- **EXERCISE REQUIREMENTS**:
Across the listing below, count every line where the string "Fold" appears, then give only the count.

- **PROVIDED DATA**:

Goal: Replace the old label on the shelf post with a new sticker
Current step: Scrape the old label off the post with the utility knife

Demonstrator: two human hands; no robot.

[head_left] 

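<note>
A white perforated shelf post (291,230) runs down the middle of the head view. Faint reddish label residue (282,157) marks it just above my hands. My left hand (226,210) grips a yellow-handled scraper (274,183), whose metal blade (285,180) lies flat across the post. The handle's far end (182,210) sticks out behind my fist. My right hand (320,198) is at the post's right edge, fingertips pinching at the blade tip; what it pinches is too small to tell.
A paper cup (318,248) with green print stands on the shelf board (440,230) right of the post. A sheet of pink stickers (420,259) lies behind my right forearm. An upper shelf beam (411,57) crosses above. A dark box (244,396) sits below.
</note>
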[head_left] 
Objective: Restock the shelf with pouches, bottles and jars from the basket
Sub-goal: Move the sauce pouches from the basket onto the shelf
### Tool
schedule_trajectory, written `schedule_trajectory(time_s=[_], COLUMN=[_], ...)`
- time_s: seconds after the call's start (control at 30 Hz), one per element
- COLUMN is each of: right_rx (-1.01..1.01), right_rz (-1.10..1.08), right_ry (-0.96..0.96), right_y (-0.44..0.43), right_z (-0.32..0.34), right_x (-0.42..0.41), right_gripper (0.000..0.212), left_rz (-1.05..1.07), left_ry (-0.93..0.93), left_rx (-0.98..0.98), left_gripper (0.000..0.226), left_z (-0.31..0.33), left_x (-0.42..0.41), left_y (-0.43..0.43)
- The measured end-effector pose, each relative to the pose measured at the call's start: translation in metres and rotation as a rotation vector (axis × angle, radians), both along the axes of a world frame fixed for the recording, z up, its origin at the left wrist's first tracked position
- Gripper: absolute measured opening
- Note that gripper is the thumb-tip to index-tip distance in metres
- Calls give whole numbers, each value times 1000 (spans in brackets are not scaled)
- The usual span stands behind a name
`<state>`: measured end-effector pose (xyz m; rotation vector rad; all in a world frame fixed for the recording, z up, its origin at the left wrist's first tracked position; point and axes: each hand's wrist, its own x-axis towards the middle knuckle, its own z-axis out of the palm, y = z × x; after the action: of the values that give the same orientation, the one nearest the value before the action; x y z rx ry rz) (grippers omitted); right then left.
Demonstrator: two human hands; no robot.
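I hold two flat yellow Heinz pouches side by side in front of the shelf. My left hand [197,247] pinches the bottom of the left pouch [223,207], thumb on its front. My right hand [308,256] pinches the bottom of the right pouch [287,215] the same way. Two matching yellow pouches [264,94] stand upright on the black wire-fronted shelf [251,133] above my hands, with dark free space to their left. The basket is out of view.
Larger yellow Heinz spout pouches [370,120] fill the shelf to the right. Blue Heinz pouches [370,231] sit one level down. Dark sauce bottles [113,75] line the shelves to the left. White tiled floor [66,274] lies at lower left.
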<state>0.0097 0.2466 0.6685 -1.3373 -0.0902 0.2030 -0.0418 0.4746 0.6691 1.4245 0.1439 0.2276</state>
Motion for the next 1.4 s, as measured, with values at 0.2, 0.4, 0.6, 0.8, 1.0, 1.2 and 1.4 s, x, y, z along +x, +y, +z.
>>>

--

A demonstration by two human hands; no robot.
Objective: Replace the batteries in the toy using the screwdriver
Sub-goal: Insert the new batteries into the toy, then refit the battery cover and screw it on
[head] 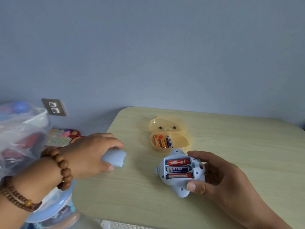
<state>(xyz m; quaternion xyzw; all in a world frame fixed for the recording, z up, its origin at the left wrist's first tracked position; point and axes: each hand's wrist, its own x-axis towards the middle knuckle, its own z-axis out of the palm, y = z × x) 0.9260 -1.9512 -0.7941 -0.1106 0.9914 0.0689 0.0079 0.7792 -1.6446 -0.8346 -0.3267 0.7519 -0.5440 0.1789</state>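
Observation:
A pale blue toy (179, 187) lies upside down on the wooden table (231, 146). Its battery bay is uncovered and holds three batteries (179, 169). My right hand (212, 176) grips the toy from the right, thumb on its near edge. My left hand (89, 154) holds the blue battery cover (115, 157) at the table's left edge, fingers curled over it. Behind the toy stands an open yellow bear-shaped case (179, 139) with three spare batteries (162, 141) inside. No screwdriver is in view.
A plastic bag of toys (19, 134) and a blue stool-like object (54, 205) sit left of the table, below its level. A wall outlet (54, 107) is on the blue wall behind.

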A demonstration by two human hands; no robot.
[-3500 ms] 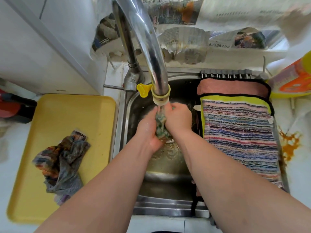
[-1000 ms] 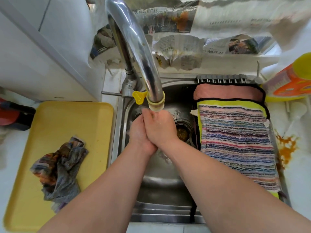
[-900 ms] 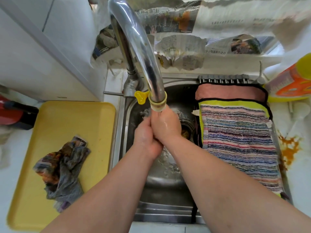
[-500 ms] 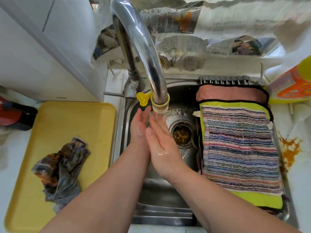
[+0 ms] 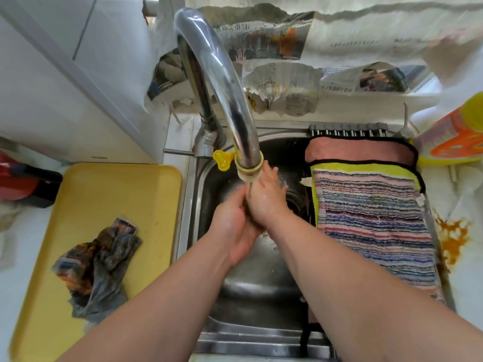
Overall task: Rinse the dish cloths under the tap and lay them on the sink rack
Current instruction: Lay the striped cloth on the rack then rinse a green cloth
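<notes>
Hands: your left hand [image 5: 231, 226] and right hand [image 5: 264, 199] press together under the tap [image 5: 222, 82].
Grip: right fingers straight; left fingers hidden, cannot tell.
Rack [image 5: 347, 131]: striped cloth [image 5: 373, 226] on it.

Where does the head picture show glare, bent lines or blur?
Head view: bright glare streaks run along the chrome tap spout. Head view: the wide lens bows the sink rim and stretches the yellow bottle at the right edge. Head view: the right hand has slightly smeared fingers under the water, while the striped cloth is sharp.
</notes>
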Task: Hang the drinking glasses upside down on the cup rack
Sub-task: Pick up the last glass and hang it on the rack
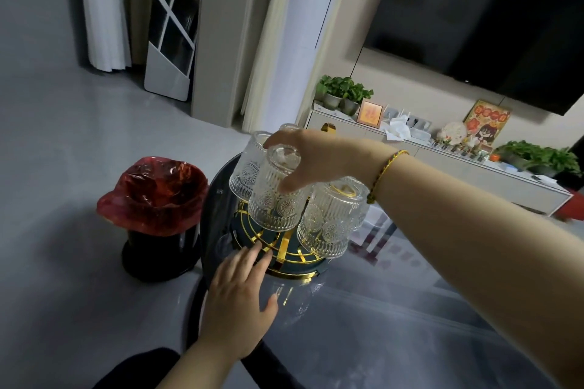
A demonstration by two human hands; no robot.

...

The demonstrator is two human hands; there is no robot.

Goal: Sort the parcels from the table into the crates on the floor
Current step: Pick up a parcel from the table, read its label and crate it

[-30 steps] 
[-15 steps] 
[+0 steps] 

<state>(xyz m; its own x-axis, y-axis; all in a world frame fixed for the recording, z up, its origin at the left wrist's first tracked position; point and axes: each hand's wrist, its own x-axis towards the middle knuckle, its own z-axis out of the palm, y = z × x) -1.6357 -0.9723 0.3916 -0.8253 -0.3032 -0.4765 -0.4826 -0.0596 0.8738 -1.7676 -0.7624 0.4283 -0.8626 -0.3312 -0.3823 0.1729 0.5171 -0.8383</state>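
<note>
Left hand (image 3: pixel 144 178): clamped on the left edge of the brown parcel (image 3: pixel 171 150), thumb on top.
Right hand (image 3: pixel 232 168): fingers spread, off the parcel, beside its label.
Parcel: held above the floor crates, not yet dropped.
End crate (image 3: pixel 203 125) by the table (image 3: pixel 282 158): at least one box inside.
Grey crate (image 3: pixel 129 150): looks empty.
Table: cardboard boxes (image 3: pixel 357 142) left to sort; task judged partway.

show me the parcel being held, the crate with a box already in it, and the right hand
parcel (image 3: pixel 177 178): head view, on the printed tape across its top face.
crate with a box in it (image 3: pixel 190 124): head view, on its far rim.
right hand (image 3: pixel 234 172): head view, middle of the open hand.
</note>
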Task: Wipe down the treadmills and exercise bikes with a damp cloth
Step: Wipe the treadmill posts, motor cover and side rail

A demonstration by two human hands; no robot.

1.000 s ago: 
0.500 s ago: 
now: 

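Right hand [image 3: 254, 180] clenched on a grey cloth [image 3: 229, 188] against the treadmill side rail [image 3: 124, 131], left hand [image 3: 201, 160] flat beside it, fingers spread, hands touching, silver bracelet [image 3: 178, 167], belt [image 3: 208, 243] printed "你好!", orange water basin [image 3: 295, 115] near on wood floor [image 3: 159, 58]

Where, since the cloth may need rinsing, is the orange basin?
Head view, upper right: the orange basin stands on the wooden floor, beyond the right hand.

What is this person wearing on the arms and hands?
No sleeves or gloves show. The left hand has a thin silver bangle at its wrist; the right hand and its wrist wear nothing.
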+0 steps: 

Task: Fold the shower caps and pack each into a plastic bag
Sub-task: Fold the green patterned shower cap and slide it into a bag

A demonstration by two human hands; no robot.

- **ANSWER SPACE**:
2